> [Instructions for the task]: Using the records below, output the stretch that opens with the line containing "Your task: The" and closes with the line containing "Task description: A", exactly and including both lines, with nothing more.
* * * * *
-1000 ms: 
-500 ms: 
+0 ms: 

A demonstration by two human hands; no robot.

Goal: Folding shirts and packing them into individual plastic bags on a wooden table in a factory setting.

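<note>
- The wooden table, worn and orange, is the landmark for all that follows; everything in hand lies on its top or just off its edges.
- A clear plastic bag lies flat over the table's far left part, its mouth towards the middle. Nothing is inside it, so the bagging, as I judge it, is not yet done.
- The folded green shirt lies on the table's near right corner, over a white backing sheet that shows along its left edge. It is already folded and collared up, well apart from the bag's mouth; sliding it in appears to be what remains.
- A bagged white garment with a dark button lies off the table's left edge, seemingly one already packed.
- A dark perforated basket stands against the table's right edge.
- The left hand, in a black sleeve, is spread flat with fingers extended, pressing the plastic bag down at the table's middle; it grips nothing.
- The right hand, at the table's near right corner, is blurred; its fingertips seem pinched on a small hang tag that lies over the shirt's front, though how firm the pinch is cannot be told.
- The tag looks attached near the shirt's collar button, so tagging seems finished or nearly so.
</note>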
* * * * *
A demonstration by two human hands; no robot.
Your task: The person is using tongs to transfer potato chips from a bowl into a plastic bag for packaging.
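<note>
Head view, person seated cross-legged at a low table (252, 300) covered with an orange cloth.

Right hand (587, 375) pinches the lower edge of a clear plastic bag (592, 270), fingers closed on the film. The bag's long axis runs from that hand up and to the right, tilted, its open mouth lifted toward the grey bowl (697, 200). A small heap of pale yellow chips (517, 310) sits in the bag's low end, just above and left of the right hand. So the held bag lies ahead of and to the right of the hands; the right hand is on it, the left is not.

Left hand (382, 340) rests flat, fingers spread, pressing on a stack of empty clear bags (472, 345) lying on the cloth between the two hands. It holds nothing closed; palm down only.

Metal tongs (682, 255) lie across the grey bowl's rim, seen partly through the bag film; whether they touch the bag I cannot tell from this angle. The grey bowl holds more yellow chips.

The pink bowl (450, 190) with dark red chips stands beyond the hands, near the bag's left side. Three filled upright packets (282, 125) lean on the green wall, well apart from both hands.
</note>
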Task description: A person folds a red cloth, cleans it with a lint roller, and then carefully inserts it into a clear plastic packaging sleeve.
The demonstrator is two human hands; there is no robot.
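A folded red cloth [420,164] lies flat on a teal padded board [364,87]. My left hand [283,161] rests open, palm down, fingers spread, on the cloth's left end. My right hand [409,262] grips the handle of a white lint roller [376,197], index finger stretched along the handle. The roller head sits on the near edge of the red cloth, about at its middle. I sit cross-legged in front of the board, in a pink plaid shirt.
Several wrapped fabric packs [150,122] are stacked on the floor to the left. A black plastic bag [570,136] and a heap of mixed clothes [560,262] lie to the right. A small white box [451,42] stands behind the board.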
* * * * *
> [Exercise output]:
Your task: The person is using tongs to transfer potato chips from a bowl into a plastic bag for packaging.
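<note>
Head view, person seated cross-legged at a low table (252, 300) covered with an orange cloth.

Right hand (587, 375) pinches the lower edge of a clear plastic bag (592, 270), fingers closed on the film. The bag's long axis runs from that hand up and to the right, tilted, its open mouth lifted toward the grey bowl (697, 200). A small heap of pale yellow chips (517, 310) sits in the bag's low end, just above and left of the right hand. So the held bag lies ahead of and to the right of the hands; the right hand is on it, the left is not.

Left hand (382, 340) rests flat, fingers spread, pressing on a stack of empty clear bags (472, 345) lying on the cloth between the two hands. It holds nothing closed; palm down only.

Metal tongs (682, 255) lie across the grey bowl's rim, seen partly through the bag film; whether they touch the bag I cannot tell from this angle. The grey bowl holds more yellow chips.

The pink bowl (450, 190) with dark red chips stands beyond the hands, near the bag's left side. Three filled upright packets (282, 125) lean on the green wall, well apart from both hands.
</note>
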Task description: A person folds a red cloth, cleans it with a lint roller, and then carefully inserts it into a clear plastic packaging sleeve.

This completes the required output.